Jenkins was recently signed to Paradigm Sports Management, joining a UFC stable that includes the likes of Israel Adesanya, Conor McGregor and Della Maddalena, but still he had to endure a little wait for his Contender opportunity to arrive.
He says Volkanovski had twice put in a good word for him, while he had also been told that UFC matchmaker Shaun Shelby liked the way he fought, yet still he waited for the call to come.
With no indication of when it might arrive, Jenkins accepted an Eternal MMA fight for September 17, only to later find out that he would instead be heading to the UFC Apex for a crack at the big time.
"I went round to my coach's house on the weekend to watch the footy, he gave me a tour of his house and there was this fight on and he said 'what do you think of this guy who's fighting?' Jenkins told ESPN.
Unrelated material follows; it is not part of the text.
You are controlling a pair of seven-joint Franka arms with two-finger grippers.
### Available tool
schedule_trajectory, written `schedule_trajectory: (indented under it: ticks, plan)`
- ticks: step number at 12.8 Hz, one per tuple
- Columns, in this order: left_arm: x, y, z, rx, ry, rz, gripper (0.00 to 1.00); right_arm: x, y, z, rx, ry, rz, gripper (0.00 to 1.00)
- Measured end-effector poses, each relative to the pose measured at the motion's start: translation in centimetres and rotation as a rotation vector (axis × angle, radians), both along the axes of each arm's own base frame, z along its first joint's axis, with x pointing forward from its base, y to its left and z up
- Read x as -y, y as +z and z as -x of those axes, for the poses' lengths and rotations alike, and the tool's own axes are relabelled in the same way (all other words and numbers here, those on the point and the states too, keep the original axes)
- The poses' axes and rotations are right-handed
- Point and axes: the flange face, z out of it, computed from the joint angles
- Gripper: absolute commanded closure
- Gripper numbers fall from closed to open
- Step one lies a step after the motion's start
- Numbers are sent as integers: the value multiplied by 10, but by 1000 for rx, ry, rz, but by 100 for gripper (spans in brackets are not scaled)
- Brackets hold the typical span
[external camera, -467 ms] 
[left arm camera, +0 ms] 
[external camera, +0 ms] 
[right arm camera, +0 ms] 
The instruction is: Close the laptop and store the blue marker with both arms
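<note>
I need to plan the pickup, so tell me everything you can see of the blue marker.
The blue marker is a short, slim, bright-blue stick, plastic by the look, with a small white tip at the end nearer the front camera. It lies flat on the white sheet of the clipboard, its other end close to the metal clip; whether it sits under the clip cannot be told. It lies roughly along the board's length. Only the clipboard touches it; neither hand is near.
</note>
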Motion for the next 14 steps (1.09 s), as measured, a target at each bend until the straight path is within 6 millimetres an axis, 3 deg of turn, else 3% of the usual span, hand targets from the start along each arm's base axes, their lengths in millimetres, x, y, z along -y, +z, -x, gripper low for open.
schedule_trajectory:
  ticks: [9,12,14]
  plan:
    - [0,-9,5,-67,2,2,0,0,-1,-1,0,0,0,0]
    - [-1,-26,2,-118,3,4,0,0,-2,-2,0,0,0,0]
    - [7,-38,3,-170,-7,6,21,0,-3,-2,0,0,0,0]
"And I said, 'he's alright, I think I could take him', and then he said 'he just got signed to Contender' and I asked 'really, who against?' My coach said 'just some nobody,' and then it came to the end of the fight and he said, 'that's the guy you're fighting on Contender at the end of September', so now we're full steam ahead for that."
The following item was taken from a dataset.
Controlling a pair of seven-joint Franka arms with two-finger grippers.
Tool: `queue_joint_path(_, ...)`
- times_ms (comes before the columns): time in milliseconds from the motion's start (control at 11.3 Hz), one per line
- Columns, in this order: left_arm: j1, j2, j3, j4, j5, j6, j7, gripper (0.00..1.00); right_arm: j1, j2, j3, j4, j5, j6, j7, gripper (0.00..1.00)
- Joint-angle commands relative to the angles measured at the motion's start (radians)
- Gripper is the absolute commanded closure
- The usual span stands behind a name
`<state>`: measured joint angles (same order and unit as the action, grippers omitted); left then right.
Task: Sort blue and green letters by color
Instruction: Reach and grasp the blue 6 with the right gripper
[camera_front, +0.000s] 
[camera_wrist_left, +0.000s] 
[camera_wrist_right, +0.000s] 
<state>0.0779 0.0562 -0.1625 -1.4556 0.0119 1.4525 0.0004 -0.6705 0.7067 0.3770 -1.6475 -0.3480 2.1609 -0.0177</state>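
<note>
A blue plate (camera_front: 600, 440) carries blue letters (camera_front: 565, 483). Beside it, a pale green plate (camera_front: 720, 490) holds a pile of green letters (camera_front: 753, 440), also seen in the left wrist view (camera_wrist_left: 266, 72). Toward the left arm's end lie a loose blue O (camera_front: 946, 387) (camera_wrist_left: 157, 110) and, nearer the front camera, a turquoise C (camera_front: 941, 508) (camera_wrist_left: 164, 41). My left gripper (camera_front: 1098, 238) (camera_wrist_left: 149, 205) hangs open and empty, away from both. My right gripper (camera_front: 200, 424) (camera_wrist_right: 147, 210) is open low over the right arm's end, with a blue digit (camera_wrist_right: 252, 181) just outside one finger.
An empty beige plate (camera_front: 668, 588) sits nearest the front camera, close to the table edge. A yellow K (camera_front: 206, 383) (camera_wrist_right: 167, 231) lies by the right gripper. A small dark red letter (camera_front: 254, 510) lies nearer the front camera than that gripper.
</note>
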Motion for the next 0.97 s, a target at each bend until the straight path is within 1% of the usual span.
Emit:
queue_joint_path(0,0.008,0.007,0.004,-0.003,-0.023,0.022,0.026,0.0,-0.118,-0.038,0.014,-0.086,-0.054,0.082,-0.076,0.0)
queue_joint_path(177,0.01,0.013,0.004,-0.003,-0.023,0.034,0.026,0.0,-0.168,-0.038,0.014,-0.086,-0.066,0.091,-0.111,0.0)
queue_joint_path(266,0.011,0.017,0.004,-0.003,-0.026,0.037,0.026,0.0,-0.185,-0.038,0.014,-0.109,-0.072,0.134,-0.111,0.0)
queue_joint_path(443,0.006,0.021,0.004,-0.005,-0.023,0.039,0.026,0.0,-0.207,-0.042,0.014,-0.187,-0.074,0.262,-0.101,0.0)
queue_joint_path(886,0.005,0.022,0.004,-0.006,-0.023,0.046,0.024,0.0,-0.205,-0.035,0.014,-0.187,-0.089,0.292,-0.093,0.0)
Having watched countryman Ross suffer a defeat, yet still put on a show, Jenkins is aware of the brief that comes with a Contender slot. Victory might not always be enough, while on the flipside an entertaining fight that ends in a loss can still earn a contract proper.
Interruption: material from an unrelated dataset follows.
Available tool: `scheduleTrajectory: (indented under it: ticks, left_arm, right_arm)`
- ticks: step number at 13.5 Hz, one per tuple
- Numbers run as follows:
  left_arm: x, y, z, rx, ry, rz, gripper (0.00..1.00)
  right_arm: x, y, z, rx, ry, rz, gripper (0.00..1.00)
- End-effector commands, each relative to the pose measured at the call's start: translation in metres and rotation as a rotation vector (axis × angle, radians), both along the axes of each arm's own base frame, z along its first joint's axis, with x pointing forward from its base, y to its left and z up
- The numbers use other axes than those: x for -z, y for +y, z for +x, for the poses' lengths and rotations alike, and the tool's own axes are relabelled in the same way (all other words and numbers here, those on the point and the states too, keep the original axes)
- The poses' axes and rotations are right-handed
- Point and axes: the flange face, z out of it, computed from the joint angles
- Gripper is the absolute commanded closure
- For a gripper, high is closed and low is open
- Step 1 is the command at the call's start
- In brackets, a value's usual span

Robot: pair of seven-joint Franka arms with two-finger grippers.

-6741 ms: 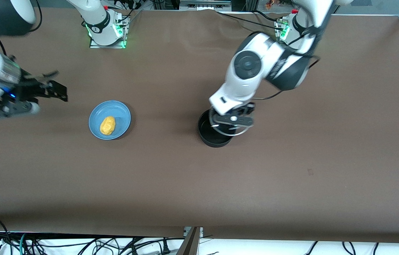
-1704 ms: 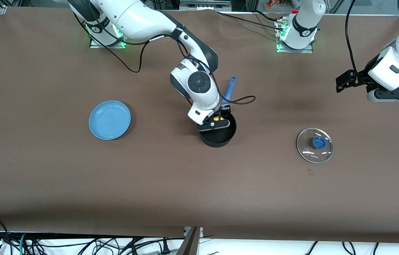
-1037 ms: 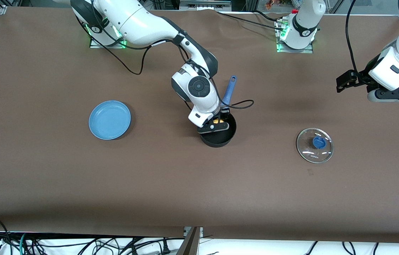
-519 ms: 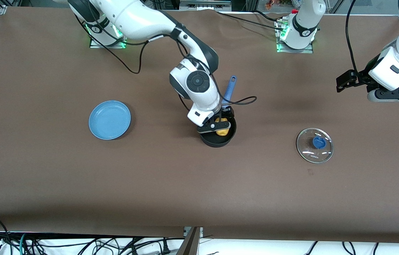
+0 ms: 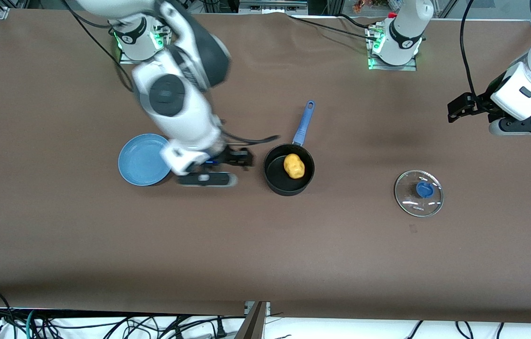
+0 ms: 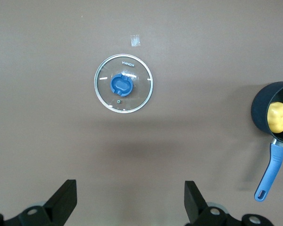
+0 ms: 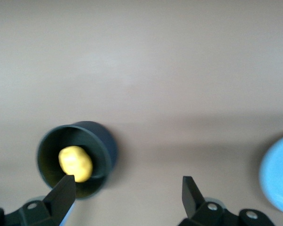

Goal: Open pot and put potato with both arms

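Observation:
The black pot (image 5: 289, 175) with its long blue handle (image 5: 304, 123) stands open at the table's middle. The yellow potato (image 5: 294, 166) lies inside it; it also shows in the right wrist view (image 7: 75, 163) and the left wrist view (image 6: 278, 117). My right gripper (image 5: 234, 162) is open and empty, up over the table between the blue plate and the pot. My left gripper (image 5: 470, 109) is open and empty, held over the left arm's end of the table and waits there.
A flat blue plate (image 5: 145, 159) lies empty toward the right arm's end. The glass lid (image 5: 419, 193) with a blue knob lies flat on the table toward the left arm's end, also in the left wrist view (image 6: 123, 84).
My right gripper let go of the potato into the pot, then rose and swung away toward the blue plate. The left arm has not moved.

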Motion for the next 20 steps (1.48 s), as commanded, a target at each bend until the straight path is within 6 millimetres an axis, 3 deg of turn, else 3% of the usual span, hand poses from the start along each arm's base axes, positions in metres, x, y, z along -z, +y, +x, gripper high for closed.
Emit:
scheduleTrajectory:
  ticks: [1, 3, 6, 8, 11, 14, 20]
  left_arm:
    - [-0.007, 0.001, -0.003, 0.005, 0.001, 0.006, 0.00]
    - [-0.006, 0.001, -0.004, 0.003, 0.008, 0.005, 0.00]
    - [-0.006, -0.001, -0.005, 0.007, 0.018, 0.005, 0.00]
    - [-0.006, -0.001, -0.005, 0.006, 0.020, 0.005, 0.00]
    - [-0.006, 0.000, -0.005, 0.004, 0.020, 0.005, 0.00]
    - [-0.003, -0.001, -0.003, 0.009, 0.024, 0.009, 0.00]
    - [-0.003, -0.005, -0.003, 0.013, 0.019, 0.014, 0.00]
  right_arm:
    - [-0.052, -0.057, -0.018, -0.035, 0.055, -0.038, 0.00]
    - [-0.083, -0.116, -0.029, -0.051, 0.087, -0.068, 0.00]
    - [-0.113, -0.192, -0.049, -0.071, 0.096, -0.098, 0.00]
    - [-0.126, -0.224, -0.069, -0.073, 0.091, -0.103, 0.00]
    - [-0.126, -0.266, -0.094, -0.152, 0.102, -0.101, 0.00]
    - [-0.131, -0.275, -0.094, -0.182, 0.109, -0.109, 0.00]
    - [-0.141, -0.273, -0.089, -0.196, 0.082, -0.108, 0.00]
But he says that won't play on his mind once the opening bell tolls, instead he plans to fall back on the skill and execution that have served him well to this point and usually deliver plenty of entertainment regardless.
"Since I've started fighting I've always gone out to impress, if you look at my [last] fight with Rod [Costa], it was just non-stop action all five rounds," he said. "So I can put on a pace that is going to be impressive, but I've also got power in both my hands and my feet, so I'm just going to go out and find the holes in his game which I know are there and exploit them.
"But nothing really changes for me because I always go out to put on exciting performances and I'm always looking for a finish, so I don't necessarily have to change anything I'm doing because that's what I look for all the time.
"And I think if you get in your head about the whole emotion that 'I have to impress Dana,' it can play on you and change the way you do things. I just know that if I perform to the level that I know I can, Dana will be impressed enough to give me a contract."